The basic concept of athletics is to win the event that you are participating in, which is done by running, jumping, and throwing better than your opponents in the event. Moreover there are decathlon and heptathlon events in which you compete in multiple athletic events and hope to collect the most points possible by performing well in every event. In running the basic rules are to run the specified distance in the fastest time without having a false start. For Jumping it is to jump the highest for the high jump and pole vault without hitting the pole, and to not jump after the line for the long jump and triple jump. For throwing it is to make sure to not cross the line before you throw as that is a foul and to throw it as far as possible.
The country that started athletics was Greece, and specifically the Ancient Greeks. Historians estimate that the origins of athletics (track and field events) can be traced back to the 10th and 9th centuries B.C. in Greece. By the year 776 B.C. athletics had become popular enough that it was included in the first ever olympic games held in Olympia, Greece. The singular event was the stadium footrace and it was won by Koroibos. Over the next couple of centuries athletics continued developing in Greece during the Olympics, and from there the concept of athletics spread to the Italian region around 200 BC. The Ancient Greek Olympics and athletics lasted until 394 A.D. when it was banned. So the Greeks started athletics and then thanks to the Roman Empire it eventually spread across Europe and further developed over the past two centuries with the reemergence of the Modern Olympic Games.
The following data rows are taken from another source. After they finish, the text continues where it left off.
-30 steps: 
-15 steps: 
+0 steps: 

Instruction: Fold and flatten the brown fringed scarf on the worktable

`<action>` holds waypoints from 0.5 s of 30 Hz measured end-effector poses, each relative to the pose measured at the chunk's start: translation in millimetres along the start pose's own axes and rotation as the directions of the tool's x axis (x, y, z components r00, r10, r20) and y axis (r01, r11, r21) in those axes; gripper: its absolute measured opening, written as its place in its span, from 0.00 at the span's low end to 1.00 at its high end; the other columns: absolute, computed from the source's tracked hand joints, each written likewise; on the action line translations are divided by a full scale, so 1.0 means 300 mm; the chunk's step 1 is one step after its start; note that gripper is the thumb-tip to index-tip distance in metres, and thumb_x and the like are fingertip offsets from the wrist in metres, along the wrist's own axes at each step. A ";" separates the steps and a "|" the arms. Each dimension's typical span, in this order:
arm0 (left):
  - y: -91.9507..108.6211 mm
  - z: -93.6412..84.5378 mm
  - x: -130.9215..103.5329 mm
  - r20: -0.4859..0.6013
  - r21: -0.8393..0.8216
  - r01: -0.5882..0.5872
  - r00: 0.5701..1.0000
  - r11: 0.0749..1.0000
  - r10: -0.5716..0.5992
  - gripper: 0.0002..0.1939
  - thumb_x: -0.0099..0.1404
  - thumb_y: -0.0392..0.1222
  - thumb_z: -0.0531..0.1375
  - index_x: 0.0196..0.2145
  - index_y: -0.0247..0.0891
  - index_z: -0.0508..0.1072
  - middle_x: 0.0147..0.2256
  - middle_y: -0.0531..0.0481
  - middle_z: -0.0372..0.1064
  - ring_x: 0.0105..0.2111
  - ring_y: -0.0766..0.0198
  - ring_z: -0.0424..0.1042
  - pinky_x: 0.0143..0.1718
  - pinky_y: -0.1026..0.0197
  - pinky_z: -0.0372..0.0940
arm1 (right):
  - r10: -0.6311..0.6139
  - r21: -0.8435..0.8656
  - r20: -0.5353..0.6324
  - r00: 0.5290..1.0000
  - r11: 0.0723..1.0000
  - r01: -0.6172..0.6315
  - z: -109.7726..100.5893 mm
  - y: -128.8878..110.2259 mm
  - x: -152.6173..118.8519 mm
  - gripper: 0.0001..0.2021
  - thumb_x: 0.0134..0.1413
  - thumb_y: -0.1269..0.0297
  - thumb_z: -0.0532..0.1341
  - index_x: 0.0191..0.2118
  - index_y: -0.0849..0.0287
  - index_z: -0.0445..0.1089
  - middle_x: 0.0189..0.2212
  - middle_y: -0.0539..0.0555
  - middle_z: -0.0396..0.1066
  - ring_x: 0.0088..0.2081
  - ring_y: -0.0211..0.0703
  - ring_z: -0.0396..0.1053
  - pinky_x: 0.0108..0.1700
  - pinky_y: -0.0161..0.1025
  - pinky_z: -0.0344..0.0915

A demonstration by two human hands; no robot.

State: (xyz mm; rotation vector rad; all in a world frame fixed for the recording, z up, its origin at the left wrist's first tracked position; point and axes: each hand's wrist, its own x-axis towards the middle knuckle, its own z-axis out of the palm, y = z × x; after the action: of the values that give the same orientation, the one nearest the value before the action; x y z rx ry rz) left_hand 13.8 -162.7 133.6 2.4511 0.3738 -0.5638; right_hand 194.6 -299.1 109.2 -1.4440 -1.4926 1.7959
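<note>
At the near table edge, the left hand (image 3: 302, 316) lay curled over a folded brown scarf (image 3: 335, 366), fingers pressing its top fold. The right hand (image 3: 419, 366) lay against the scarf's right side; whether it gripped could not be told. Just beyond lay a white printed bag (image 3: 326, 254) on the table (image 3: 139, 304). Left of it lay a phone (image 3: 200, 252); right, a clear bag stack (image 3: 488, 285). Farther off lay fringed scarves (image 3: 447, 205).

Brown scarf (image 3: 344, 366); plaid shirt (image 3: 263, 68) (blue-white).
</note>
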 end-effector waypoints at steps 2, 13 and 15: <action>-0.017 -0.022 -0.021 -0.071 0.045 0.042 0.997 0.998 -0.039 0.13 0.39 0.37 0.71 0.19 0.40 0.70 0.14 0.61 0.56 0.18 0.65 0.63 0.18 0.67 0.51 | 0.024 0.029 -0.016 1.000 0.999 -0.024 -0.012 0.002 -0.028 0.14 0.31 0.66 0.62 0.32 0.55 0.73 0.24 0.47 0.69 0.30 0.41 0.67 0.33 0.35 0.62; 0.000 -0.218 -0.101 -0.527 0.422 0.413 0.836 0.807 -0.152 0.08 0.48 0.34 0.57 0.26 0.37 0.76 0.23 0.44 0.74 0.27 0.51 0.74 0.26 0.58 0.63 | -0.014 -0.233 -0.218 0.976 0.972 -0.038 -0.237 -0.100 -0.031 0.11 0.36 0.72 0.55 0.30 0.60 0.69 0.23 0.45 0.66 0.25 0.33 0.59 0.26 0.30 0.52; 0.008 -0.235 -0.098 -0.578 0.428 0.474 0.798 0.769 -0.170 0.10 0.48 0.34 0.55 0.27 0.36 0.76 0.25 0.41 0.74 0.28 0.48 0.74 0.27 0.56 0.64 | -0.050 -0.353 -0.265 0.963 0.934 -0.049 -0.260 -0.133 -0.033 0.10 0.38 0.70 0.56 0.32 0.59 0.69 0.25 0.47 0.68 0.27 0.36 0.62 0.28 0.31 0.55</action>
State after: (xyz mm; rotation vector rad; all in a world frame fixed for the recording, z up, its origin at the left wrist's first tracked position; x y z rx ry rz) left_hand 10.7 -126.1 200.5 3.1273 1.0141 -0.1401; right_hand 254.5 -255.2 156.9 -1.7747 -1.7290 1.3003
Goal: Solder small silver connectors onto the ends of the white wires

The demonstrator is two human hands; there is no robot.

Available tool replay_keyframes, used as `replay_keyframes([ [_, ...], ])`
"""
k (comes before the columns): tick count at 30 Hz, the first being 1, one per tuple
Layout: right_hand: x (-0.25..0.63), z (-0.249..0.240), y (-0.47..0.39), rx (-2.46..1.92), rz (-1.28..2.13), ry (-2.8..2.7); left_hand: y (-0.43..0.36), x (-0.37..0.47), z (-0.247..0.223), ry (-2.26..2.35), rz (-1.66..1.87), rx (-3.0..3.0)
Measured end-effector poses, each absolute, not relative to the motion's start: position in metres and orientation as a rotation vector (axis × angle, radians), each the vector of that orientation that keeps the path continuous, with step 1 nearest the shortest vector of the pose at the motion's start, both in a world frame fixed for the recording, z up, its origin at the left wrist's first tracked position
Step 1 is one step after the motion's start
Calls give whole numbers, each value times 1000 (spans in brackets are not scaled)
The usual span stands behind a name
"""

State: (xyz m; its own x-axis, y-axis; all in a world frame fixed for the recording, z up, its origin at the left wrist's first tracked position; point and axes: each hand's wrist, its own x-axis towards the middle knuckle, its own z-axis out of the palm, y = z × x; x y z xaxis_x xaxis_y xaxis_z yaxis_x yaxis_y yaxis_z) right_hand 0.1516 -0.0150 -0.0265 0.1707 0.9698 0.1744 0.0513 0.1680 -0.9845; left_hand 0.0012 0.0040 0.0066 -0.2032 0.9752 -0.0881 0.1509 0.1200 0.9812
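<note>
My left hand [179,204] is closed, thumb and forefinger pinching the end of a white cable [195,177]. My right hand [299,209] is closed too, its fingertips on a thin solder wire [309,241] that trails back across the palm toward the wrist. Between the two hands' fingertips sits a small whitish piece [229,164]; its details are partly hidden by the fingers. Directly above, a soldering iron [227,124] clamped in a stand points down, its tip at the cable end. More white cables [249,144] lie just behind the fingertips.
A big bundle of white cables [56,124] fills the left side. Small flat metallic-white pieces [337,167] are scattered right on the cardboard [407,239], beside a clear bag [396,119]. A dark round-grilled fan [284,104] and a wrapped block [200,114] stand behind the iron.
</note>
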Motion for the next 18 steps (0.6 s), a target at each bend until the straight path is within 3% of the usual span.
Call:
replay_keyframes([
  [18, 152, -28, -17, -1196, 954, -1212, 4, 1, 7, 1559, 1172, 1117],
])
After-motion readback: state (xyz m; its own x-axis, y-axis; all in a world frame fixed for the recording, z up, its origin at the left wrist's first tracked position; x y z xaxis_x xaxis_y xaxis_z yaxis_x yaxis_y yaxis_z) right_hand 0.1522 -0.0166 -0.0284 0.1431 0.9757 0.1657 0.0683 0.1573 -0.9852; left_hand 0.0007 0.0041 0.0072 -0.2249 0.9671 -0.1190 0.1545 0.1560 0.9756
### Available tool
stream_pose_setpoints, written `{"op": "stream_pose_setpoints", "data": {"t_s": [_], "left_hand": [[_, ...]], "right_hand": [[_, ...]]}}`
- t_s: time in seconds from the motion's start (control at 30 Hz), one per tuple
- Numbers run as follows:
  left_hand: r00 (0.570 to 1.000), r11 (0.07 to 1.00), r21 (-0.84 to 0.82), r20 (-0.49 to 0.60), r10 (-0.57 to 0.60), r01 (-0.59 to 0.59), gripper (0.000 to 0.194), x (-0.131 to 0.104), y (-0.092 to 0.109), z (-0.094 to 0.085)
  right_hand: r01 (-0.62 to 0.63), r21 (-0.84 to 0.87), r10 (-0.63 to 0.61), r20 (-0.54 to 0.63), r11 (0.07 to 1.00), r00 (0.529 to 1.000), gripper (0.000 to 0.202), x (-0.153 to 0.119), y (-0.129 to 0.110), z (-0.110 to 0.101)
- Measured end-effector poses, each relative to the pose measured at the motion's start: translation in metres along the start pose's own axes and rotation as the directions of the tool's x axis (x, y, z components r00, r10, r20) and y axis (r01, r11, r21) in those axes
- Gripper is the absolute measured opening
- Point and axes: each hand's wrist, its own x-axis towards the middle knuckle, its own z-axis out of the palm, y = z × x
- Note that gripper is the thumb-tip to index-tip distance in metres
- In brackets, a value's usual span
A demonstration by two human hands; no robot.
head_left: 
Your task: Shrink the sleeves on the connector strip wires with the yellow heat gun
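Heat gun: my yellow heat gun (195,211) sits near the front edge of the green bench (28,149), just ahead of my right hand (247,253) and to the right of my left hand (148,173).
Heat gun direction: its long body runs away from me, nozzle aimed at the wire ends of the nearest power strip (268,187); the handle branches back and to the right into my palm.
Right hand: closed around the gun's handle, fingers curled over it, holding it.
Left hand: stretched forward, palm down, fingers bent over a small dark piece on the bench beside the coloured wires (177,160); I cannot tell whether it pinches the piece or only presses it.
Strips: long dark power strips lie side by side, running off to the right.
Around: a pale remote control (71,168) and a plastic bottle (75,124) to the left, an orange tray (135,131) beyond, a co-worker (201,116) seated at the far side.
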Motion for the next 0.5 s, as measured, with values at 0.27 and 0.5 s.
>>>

The inventor of athletics is not specifically known, but we do know the first person to ever win an athletics event was Korobios. Koroibos was a Greek cook that was from the city of Elis, who won the stadium race which was a foot race that was 600 feet long. This is believed by some historians to be the only athletic event at the first 13 Olympics in Ancient Greece. So while there wasn't one person to invent the sport of athletics Korobios was the first winner. However, many other people have contributed to the sport of athletics especially over the last few centuries as athletics has become popular again.
Athletics for 11 centuries from 776 B.C. to 394 A.D. was an extremely popular event in the Greek Olympics. But, in 394 A.D. the Roman emperor Theodosius I banned the Olympic Games, and so athletics essentially died out for roughly 1,500 years. Then during the 19th century in England track and field as a modern sport came back and started developing. In 1866 the first English Championships were held for athletics by the newly created Amateur Athletic Club whose rules still serve as the basis for athletics today. The Amateur Athletic Club eventually turned into the Amateur Athletic Association in 1880, which has been the organization to hold the annual national championships since then. Moreover, in 1896 the first modern olympics were held with athletics making a resurgence, and by 1913 the International Amateur Athletic Federation was formed. Still today the International Amateur Athletic Federation continues keeping up the rules, approving world records, and ensuring the amateur code is adhered to for athletics.
Athletics has had two periods of large popularity with the first being two thousand years ago during the time of the Ancient Greek Olympics when athletics were the most important for the Olympics. Then athletics finally became popular again during the 19th century as amateur contests began to be done, and then the return of the modern day olympics made athletics popular again worldwide. The return of the olympics has put athletics back into the limelight with some of the greatest stars like jesse owens and usain bolt making their mark on athletics, the olympics, and the world.